Up to and including the line with "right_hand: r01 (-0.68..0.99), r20", return every line from the start of the entries below exactly.

<<<<

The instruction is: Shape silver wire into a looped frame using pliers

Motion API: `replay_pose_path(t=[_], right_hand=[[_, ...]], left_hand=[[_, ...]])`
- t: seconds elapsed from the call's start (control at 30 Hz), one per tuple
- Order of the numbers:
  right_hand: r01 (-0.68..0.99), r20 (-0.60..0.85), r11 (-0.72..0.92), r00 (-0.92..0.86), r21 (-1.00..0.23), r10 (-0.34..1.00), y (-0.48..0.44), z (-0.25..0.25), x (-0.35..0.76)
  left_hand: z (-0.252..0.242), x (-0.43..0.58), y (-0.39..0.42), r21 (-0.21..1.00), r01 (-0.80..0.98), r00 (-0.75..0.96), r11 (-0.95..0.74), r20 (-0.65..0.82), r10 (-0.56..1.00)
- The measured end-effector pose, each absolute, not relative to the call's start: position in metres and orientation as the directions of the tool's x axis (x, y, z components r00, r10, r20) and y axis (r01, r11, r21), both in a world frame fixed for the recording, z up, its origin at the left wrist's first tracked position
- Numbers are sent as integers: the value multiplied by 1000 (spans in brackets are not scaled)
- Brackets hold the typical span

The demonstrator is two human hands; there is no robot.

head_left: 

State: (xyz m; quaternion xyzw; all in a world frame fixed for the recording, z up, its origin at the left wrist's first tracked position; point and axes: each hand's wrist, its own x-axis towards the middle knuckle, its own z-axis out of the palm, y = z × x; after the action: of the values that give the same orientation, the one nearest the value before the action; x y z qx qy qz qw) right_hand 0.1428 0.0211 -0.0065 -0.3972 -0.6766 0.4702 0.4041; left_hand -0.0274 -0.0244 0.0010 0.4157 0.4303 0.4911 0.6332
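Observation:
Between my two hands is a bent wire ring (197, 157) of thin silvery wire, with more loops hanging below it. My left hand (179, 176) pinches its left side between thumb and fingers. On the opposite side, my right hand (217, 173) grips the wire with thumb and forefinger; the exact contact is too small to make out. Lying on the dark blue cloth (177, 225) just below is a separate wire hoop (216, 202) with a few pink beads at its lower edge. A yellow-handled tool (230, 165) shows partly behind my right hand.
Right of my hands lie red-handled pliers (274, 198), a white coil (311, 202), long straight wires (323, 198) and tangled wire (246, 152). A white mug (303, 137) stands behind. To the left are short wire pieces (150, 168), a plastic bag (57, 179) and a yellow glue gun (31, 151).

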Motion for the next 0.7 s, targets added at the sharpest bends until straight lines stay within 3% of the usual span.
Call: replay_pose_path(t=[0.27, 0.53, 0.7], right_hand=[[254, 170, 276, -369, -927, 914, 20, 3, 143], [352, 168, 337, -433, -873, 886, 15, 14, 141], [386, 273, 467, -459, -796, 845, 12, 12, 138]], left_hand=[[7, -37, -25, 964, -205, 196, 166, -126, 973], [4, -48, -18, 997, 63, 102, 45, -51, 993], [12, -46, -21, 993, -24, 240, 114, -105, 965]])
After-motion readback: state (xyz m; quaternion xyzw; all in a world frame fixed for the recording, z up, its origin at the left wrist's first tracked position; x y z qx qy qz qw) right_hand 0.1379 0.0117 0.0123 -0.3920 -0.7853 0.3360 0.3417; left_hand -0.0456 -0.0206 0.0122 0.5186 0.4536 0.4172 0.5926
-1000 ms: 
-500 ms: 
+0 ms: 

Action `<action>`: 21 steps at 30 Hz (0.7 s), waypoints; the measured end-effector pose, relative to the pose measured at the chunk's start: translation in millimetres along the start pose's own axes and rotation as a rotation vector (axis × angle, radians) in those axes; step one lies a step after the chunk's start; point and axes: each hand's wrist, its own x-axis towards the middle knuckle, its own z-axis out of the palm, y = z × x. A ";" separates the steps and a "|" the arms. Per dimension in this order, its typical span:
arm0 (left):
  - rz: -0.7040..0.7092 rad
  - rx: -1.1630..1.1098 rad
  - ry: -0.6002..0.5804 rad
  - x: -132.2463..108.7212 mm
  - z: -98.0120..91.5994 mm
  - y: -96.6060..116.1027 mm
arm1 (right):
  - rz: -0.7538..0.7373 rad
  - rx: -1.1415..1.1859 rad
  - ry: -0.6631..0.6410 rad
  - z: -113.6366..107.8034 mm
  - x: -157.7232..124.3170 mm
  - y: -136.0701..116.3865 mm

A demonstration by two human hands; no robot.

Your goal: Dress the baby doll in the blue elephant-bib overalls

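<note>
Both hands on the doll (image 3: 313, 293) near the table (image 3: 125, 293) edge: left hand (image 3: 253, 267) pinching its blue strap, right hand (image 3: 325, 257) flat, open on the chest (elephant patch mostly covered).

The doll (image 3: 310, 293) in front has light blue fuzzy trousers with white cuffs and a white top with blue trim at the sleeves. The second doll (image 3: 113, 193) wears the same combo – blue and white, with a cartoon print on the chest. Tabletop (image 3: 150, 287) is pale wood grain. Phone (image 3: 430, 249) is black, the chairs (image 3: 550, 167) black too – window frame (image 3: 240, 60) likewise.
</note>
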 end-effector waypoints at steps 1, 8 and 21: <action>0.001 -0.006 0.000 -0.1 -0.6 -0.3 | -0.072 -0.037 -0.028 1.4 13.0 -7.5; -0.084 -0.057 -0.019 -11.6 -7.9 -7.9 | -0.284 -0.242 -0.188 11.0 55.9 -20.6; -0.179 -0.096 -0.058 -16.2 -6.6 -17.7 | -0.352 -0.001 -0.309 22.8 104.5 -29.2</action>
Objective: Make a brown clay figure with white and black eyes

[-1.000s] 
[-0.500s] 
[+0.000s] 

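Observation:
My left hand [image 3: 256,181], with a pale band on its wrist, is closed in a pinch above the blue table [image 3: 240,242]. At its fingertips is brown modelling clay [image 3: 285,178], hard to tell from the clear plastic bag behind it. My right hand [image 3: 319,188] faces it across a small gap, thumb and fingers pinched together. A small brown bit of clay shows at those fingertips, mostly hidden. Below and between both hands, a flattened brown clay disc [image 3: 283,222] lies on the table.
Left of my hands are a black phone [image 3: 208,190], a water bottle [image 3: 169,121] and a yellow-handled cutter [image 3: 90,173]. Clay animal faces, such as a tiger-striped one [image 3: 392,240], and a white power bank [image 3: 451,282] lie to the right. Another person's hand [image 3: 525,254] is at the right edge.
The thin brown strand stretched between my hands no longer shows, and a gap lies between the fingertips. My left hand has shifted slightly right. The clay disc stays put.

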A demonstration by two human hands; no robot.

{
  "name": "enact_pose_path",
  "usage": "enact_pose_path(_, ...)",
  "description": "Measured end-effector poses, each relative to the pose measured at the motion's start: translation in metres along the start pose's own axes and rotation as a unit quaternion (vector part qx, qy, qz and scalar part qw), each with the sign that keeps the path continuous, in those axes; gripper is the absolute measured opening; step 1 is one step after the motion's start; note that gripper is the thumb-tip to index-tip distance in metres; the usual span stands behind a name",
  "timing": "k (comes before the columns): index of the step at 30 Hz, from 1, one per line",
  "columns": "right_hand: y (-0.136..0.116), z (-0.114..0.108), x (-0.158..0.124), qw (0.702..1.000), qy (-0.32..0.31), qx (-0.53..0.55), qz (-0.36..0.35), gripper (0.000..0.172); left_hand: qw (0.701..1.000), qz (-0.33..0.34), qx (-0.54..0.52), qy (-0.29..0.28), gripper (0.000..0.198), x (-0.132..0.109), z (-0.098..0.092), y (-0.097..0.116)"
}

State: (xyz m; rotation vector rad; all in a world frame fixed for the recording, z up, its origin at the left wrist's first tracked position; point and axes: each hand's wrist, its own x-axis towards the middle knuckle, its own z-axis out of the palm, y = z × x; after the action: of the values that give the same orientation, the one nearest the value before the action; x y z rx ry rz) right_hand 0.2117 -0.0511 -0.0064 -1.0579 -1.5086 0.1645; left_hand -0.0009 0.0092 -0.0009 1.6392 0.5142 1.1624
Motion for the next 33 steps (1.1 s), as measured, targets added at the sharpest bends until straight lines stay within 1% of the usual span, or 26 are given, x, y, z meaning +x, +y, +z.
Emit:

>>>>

Result:
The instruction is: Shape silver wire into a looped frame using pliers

Motion API: `replay_pose_path(t=[_], right_hand=[[_, ...]], left_hand=[[_, ...]])`
- t: seconds elapsed from the call's start (control at 30 Hz), one per tuple
- Order of the numbers:
  right_hand: r01 (-0.68..0.99), r20 (-0.60..0.85), r11 (-0.72..0.92), r00 (-0.92..0.86), r21 (-1.00..0.23), r10 (-0.34..1.00), y (-0.48..0.44), z (-0.25..0.25), x (-0.35..0.76)

Nothing else is part of this output.